**TASK ITEM**:
Would you repeat word for word the lines of the listing that follows, from the one with "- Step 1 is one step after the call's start" up to and including the one with "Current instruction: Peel", and leave out the images?

════════════════════

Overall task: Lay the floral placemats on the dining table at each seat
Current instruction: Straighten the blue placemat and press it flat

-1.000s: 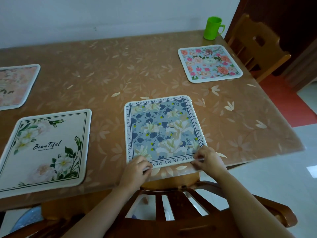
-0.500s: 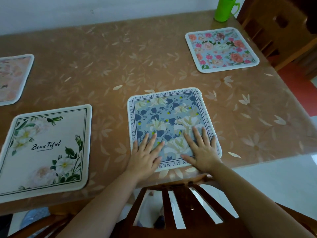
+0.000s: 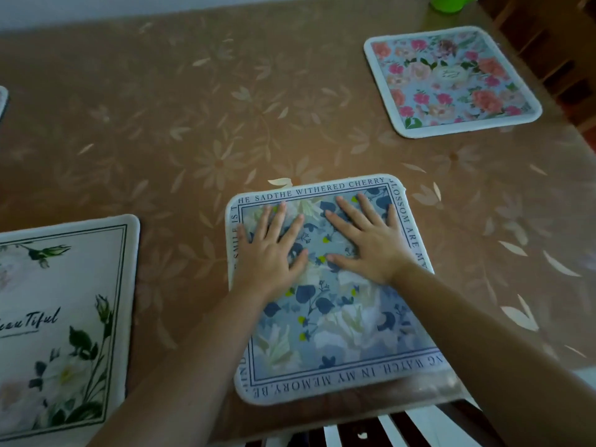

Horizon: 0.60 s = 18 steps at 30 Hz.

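Dark wooden chair back [image 3: 419, 429] is seen at the bottom edge, tucked against the near side of the table. Square blue floral placemat with white rounded border and printed lettering [image 3: 338, 333] is laid flat on the brown table with pale flower-patterned cover [image 3: 193, 124], at the near edge, right in front of the chair.

Left hand [image 3: 271, 250] and right hand [image 3: 367, 243] are pressed palm-down on the far half of the blue mat. Their fingers are straight and spread, and nothing is gripped. The thumbs are pointed toward each other, a small gap apart.

Cream square placemat with green-leaved white flowers and script text [image 3: 64, 317] is laid flat to the left, well apart from the blue mat. Pink-and-red rose placemat with white border [image 3: 451, 82] is laid flat at the far right. Edge of another mat [image 3: 2, 101] is cut off at far left. Green plastic cup [image 3: 450, 3] is partly seen at the top, beyond the rose mat.
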### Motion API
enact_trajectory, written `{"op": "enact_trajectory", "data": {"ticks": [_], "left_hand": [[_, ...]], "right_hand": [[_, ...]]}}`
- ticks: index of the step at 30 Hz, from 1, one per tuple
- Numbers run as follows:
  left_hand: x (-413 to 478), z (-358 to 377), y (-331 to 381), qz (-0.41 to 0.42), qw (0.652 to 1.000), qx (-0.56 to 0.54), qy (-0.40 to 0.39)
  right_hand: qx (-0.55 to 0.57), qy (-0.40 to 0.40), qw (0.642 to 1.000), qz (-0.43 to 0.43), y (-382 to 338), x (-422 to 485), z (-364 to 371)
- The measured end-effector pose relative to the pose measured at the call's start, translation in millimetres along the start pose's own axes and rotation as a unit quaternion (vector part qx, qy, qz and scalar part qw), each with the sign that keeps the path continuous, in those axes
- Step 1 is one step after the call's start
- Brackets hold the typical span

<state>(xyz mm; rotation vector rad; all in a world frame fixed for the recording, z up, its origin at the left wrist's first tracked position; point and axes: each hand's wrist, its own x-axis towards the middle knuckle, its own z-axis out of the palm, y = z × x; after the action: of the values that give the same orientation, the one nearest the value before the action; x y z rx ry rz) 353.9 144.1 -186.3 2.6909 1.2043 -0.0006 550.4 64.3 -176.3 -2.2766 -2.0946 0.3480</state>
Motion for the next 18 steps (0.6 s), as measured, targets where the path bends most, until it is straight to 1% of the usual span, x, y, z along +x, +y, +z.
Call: {"op": "enact_trajectory", "data": {"ticks": [4,8,11,14,18], "left_hand": [[21.3,-0.6,0.0,-0.030,0.999,-0.004,0.024],[28.9,-1.4,3.6,-0.129,0.991,-0.013,0.041],[23.2,-1.9,7.7,-0.167,0.985,-0.010,0.031],[7.5,1.4,12.2,-0.179,0.983,-0.010,0.026],[-30.7,7.6,23.5,-0.149,0.989,-0.009,0.023]], "right_hand": [[0.019,0.033,0.999,0.029,2.8,27.2,-2.6],[0.001,0.069,0.990,0.126,0.7,30.7,-0.4],[0.005,0.072,0.980,0.183,-4.6,22.5,0.3],[0.027,0.083,0.976,0.198,-9.3,5.7,5.6],[0.040,0.087,0.976,0.198,-16.2,-26.4,13.2]]}}
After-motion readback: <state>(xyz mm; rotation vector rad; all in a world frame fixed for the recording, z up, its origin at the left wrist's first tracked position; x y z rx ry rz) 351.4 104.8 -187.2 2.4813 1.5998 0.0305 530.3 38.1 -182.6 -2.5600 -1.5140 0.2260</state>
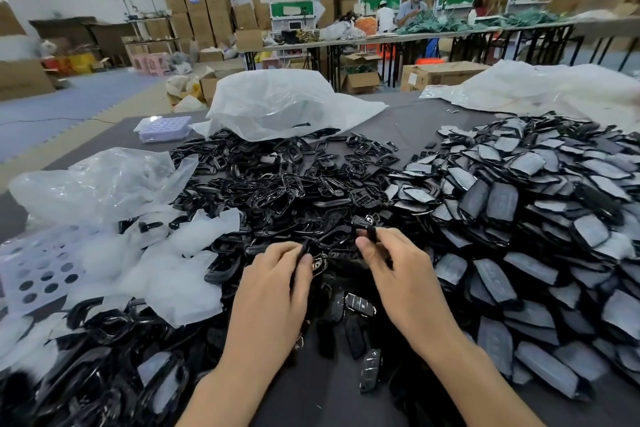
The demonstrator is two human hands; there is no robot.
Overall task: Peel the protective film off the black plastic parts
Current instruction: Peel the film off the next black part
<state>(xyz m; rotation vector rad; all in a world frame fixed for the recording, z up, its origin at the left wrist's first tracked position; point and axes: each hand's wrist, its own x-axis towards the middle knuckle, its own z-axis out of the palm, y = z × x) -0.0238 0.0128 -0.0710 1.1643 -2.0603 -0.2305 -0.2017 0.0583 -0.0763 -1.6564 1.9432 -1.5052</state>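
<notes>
My left hand [277, 274] and my right hand [394, 263] are side by side over the middle of the table. The right hand pinches a small black plastic part [365, 224] between thumb and fingertips. The left hand's fingers are curled round another small black piece [306, 250], partly hidden by the fingers. To the right lies a big heap of black parts with grey film [526, 204]. Glossy black frame parts [287, 184] are piled in the middle and at the lower left. No film is plainly visible on the held parts.
Crumpled clear film and bags [114, 184] lie at the left, beside a white perforated tray [38, 270]. A large white bag [277, 104] stands at the back middle, another bag [540, 87] at the back right. Beyond the grey table [426, 118] are benches, cartons and people.
</notes>
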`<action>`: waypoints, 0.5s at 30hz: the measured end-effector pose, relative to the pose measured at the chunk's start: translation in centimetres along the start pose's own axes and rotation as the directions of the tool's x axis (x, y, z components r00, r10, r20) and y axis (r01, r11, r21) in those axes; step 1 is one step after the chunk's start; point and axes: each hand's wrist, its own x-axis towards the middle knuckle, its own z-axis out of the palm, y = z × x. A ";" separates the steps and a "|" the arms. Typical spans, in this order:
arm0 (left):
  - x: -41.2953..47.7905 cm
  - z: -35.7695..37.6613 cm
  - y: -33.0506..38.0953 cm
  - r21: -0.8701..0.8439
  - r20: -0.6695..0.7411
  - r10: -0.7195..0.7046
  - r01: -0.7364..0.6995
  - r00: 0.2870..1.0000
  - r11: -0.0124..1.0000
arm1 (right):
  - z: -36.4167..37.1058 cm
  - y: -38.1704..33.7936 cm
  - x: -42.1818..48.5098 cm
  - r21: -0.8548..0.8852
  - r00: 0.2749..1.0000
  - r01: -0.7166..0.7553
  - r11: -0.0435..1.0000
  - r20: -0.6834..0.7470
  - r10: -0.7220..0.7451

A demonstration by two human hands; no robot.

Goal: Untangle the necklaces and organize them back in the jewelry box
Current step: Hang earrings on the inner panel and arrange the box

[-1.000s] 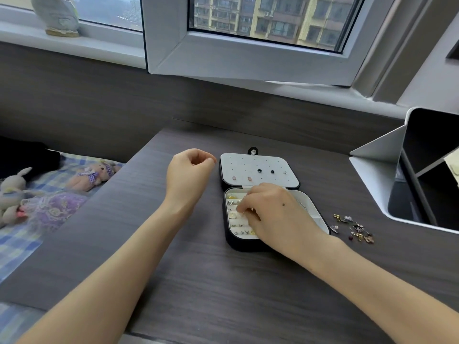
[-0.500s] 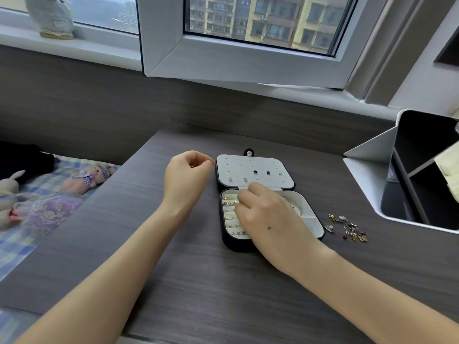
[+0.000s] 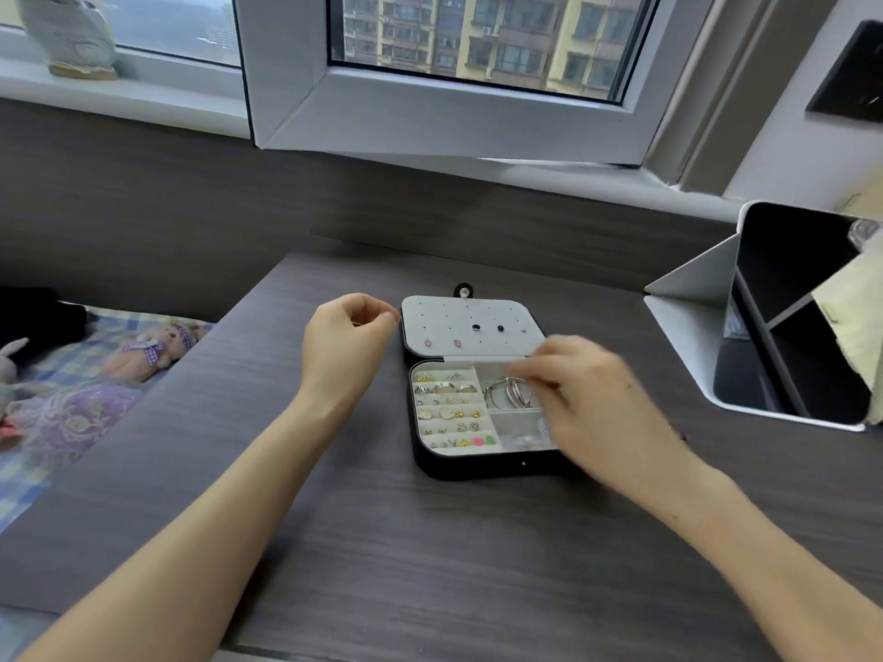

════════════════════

**EXERCISE RESULT**:
- Step 1 is one step after the call's start
- Brackets hold the typical span

<state>(xyz mm; rotation vector rad; all in a world frame fixed for the recording, z up, its origin at the left wrist's first tracked position; point and axes: each hand's wrist, its own x-axis towards the middle knuckle, its own z-axis out of the palm, y = z × x; after the action: of the values that give the same orientation, the one nearest the value before the action; x y z rx ry rz) 353.9 144.1 -186.3 2.6909 1.2043 -0.0006 550.4 64.3 -176.3 -2.2766 -2.0946 0.3480</state>
Motion for the next 18 steps (0.6 s), as measured, targets where the path bends most, until it is straight to 1% of the usual span, x, y, z along +x, +y, +z.
Call: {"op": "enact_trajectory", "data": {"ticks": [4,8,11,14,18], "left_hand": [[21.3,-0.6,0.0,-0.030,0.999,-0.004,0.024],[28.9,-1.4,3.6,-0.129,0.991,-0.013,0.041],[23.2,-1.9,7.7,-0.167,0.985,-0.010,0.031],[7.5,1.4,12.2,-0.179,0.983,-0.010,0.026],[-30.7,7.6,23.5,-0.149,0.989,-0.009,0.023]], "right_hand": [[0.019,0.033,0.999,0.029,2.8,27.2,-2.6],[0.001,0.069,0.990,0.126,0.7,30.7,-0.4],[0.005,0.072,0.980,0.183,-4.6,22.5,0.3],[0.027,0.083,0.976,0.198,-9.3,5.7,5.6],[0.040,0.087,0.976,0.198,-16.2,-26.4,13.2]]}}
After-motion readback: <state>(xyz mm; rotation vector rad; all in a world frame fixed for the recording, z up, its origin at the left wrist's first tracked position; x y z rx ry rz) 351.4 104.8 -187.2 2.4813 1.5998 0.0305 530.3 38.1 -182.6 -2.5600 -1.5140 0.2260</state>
The demonstrator is two human hands; there is no robot.
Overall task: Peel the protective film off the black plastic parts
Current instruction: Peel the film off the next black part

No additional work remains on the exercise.